__Exercise objective__. In the listing below, find the line that contains "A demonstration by" and the line that contains "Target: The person". Quote both and every line between them, exactly, and nothing more.
* * * * * * * * *
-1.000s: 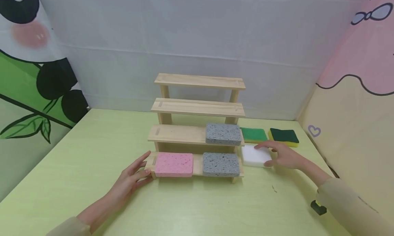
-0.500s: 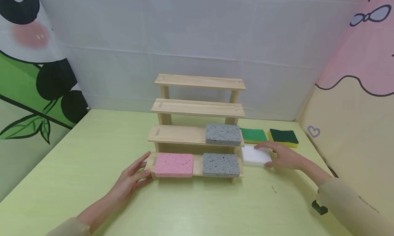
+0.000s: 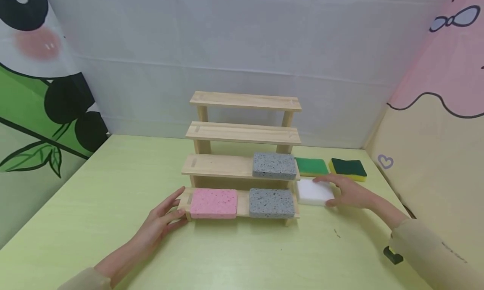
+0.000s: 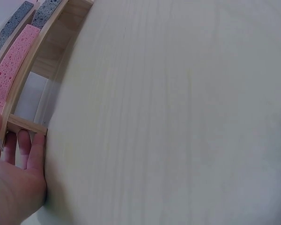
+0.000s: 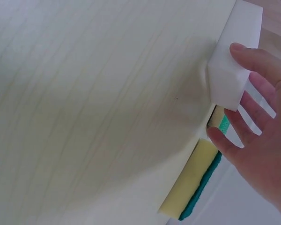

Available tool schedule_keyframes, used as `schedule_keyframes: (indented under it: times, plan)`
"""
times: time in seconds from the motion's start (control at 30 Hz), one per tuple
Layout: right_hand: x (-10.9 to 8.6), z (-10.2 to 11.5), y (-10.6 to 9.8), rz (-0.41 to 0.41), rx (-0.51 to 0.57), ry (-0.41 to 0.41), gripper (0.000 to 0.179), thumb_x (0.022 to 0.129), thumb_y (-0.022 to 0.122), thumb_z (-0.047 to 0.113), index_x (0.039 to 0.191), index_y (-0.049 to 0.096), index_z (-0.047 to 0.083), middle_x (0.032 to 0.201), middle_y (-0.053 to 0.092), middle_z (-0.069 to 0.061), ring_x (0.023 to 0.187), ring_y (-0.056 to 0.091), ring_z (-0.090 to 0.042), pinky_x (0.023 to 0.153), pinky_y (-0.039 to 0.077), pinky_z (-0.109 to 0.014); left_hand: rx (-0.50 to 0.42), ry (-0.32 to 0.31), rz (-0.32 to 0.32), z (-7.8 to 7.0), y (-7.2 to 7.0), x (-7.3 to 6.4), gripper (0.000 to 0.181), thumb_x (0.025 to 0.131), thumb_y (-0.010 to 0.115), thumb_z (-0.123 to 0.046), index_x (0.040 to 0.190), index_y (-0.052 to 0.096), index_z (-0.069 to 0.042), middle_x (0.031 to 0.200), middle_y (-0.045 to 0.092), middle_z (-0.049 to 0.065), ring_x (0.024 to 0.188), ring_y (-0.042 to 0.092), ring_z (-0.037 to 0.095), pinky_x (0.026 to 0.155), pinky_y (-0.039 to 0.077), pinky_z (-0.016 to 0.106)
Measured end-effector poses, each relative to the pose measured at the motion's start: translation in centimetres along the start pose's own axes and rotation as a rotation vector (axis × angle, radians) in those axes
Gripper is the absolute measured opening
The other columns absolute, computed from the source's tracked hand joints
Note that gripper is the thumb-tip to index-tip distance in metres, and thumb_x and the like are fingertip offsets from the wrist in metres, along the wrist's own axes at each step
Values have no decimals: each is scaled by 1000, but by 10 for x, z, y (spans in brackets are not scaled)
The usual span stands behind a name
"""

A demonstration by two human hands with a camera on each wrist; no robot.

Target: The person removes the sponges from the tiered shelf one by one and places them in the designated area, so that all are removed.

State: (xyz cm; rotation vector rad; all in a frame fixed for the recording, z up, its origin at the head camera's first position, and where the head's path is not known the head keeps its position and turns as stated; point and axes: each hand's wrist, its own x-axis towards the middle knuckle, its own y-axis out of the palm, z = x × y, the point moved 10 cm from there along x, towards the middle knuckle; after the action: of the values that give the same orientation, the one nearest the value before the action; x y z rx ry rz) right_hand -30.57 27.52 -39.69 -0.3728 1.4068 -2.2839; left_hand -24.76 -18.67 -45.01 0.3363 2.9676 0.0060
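Note:
A pale wooden tiered rack stands on the table. My left hand rests against the left end of its lowest step; in the left wrist view the fingertips touch the end leg. Beside them on that step lie a pink sponge and a grey sponge. A second grey sponge is on the step above. Right of the rack, my right hand holds a white sponge lying on the table, thumb at its near side and fingers across its far side.
Behind the white sponge lie a green-topped sponge and a yellow sponge with a dark green scouring face. A small dark object sits by the right sleeve. Printed cloth walls enclose the table.

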Motion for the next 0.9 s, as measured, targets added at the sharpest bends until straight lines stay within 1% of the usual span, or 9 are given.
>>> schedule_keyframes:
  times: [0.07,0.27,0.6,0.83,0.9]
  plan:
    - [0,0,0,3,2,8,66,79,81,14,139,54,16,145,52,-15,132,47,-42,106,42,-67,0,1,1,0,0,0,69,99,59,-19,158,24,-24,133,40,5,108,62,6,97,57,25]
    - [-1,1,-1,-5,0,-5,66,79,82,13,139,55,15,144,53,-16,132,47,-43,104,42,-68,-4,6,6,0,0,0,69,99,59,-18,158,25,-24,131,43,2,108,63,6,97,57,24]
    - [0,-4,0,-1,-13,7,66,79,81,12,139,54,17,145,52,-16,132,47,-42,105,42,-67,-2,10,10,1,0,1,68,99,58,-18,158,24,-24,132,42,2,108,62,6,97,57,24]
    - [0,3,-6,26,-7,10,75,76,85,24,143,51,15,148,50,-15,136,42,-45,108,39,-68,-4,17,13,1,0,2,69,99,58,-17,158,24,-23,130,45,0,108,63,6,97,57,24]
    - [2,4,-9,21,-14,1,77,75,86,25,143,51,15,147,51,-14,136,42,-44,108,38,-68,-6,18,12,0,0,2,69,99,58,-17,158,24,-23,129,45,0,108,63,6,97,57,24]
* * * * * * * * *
__Response area__.
A demonstration by two human hands with a camera on each wrist; no robot.

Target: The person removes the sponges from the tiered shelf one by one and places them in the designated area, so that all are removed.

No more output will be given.